Give the data again exactly, stopping after the "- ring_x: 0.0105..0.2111" line.

Stored data entries
------------------------------------
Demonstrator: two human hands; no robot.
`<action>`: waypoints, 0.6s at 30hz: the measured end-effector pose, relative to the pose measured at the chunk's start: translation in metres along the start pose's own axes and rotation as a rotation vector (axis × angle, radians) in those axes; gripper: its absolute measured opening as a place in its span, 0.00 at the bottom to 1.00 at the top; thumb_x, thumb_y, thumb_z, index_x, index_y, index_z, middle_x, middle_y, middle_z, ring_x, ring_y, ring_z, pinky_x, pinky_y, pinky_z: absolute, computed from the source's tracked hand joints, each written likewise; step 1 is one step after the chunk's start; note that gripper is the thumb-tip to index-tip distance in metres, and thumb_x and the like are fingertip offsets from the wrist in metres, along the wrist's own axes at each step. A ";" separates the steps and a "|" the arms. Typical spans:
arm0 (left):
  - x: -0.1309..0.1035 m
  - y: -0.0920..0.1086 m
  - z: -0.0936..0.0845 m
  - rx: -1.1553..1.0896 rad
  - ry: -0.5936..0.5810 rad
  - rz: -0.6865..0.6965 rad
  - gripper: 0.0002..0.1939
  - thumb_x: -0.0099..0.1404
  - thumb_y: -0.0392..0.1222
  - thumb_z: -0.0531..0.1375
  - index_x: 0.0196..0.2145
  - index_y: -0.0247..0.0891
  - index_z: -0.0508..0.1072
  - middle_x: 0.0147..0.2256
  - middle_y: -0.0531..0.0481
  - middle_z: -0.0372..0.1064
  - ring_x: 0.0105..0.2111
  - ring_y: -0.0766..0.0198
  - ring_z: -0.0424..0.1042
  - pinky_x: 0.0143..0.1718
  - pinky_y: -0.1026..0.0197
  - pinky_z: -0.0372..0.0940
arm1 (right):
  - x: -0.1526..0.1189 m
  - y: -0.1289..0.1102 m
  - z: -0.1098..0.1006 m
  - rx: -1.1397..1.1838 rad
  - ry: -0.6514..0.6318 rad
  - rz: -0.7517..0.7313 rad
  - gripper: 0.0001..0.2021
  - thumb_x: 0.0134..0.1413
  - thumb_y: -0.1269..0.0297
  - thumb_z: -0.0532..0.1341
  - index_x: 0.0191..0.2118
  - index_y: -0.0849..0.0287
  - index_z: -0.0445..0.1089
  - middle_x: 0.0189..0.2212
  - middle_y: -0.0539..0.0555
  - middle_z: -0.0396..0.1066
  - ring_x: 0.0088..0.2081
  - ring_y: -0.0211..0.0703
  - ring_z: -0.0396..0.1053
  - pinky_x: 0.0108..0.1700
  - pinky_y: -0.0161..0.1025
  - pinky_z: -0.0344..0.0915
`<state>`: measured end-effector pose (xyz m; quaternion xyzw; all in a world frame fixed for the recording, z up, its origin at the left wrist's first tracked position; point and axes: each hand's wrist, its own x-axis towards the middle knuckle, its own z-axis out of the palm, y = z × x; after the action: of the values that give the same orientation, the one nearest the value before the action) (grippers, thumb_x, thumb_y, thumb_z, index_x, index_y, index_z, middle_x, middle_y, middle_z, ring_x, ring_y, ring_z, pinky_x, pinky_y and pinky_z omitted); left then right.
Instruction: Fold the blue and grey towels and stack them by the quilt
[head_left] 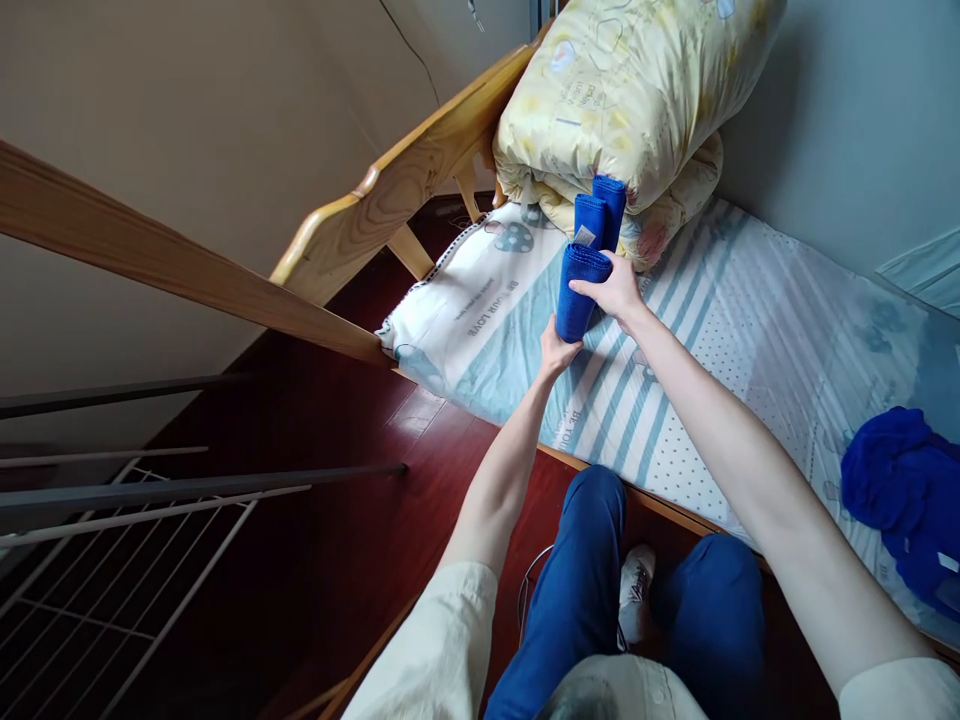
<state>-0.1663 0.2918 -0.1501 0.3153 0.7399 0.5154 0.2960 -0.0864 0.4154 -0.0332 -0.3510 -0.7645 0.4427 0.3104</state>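
Both my hands hold a blue folded towel (pixel 576 300) above the bed, its layered end facing up. My left hand (pixel 561 350) is closed around its lower end. My right hand (pixel 615 290) grips its upper right side, thumb across the front. Just beyond it, two more blue folded towels, a nearer one (pixel 589 215) with a pale label and a farther one (pixel 611 205), stand against the yellow quilt (pixel 592 130). Some of their lower parts are hidden by the held towel and my right hand.
The bed (pixel 480 330) has a white and teal patterned sheet and a wooden headboard (pixel 420 150). A loose pile of blue cloth (pixel 900 480) lies at the right. At lower left are a white wire rack (pixel 150 580) and a grey bar (pixel 225 485). A wooden beam (pixel 172 260) slants across the left.
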 end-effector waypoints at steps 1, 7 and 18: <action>0.002 -0.001 0.000 -0.001 -0.003 -0.004 0.26 0.48 0.31 0.69 0.45 0.39 0.69 0.33 0.54 0.71 0.32 0.61 0.71 0.34 0.60 0.67 | 0.001 0.003 0.002 0.004 0.005 0.003 0.32 0.42 0.52 0.78 0.53 0.57 0.73 0.51 0.54 0.76 0.59 0.53 0.72 0.67 0.55 0.67; 0.006 -0.012 0.004 0.004 -0.015 -0.023 0.26 0.49 0.29 0.70 0.46 0.39 0.69 0.33 0.54 0.71 0.33 0.60 0.71 0.39 0.57 0.69 | -0.002 0.022 0.016 0.005 0.035 0.039 0.32 0.43 0.53 0.77 0.54 0.55 0.72 0.53 0.53 0.75 0.61 0.53 0.72 0.68 0.55 0.66; 0.008 -0.026 0.007 0.016 -0.037 -0.031 0.31 0.51 0.32 0.71 0.52 0.39 0.68 0.39 0.49 0.73 0.39 0.54 0.75 0.45 0.50 0.73 | -0.008 0.031 0.023 0.057 0.035 0.107 0.41 0.41 0.54 0.78 0.62 0.53 0.68 0.59 0.54 0.73 0.64 0.54 0.69 0.70 0.56 0.64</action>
<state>-0.1704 0.2951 -0.1778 0.3156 0.7432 0.4988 0.3149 -0.0922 0.4093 -0.0719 -0.3902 -0.7262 0.4741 0.3092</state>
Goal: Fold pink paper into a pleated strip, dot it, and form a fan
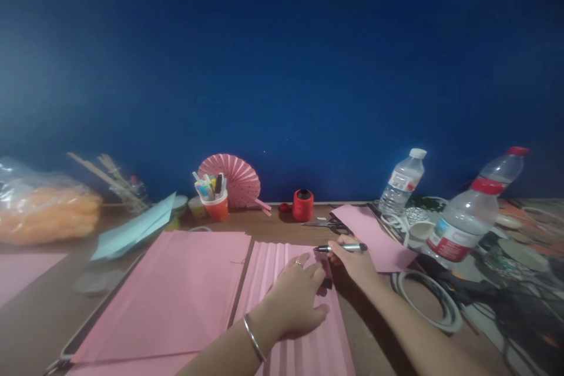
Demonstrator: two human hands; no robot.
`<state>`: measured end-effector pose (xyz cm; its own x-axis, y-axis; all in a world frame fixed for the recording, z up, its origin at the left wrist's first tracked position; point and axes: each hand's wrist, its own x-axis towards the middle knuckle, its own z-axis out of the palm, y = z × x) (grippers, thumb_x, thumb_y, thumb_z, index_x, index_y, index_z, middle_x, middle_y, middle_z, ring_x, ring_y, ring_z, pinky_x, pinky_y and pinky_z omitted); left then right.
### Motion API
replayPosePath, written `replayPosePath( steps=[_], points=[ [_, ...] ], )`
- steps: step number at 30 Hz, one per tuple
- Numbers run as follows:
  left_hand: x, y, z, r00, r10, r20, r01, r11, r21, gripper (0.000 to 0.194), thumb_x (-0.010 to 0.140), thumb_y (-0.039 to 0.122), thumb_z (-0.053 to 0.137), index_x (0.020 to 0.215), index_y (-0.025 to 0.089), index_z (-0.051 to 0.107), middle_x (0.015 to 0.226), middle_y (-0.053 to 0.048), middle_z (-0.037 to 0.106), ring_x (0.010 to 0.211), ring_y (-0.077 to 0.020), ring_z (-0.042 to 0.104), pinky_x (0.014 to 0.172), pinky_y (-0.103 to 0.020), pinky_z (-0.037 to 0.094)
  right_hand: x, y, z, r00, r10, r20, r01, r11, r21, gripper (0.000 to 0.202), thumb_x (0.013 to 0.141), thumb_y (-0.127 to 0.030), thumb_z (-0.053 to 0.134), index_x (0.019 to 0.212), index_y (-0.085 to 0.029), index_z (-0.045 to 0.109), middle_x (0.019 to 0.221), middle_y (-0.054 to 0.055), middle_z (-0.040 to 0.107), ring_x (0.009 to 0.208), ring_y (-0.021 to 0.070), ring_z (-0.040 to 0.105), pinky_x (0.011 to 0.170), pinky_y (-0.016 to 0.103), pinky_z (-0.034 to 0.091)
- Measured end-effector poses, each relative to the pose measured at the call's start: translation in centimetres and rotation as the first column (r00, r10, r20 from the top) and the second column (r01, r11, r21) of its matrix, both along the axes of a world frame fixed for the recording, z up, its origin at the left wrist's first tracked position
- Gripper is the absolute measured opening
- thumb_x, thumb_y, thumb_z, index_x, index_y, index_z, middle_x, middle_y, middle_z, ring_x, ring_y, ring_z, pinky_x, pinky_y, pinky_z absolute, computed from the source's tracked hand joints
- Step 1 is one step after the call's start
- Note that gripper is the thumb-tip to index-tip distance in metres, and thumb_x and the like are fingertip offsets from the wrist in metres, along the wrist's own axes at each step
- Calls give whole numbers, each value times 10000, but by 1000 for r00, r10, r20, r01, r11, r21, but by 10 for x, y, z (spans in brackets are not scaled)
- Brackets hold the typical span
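My left hand (296,294), with a ring and a silver bracelet, lies spread on a pleated pink paper (308,355). A small black object (326,284), perhaps a marker cap, shows beside its fingers. In my right hand (352,258) is a silver and black marker (348,247), its tip at the paper's upper right part. Flat pink sheets (171,294) lie to the left of the pleated paper.
Behind stand a cup of pens (215,207), a pink folded fan (231,179) and a red container (302,205). Scissors (328,225) and another pink sheet (374,238) lie near my right hand. Plastic bottles (462,226) and a coiled band (452,311) are at right.
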<state>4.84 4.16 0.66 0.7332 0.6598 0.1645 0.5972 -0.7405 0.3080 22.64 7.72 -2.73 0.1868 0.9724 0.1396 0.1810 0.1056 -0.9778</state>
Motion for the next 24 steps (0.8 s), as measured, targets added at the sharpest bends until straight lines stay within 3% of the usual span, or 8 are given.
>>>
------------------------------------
### Result for this exercise
Demonstrator: two human hands; no robot.
`<action>`: waypoints, 0.6s at 30hz: the measured end-effector pose, relative to the pose measured at the chunk's start: translation in metres along the start pose's own axes and rotation as a rotation vector (axis × angle, radians) in those axes; gripper: its absolute measured opening as a place in its span, 0.00 at the bottom to 1.00 at the top; thumb_x, thumb_y, thumb_z, index_x, index_y, index_z, middle_x, middle_y, middle_z, ring_x, ring_y, ring_z, pinky_x, pinky_y, pinky_z: absolute, computed from the source's tracked hand joints, each written likewise; step 1 is one step after the chunk's start; note that gripper is the thumb-tip to index-tip distance in metres, and thumb_x and the like are fingertip offsets from the wrist in metres, along the wrist's own axes at each step. A ";" separates the steps and a "|" the arms. Typical spans:
arm0 (left):
  - x: -0.1309..0.1035 m
  - y: -0.0920..0.1086 m
  - z: -0.0936..0.0845 m
  - rx: -1.1553..1.0896 rad
  - ry: -0.5936..0.5810 rad
  - rz: -0.6865..0.6965 rad
  - gripper: 0.0002..0.1939
  - thumb_x: -0.0099..0.1404
  - thumb_y: -0.0392..0.1222
  - thumb_z: -0.0531..0.1375
  - index_x: 0.0196..0.2145
  - index_y: -0.0247..0.0891
  - index_z: -0.0508..0.1072
  - middle_x: 0.0147..0.2256
  - middle_y: -0.0531..0.0481
  - middle_z: -0.0372..0.1064
  - ring_x: 0.0105..0.2111

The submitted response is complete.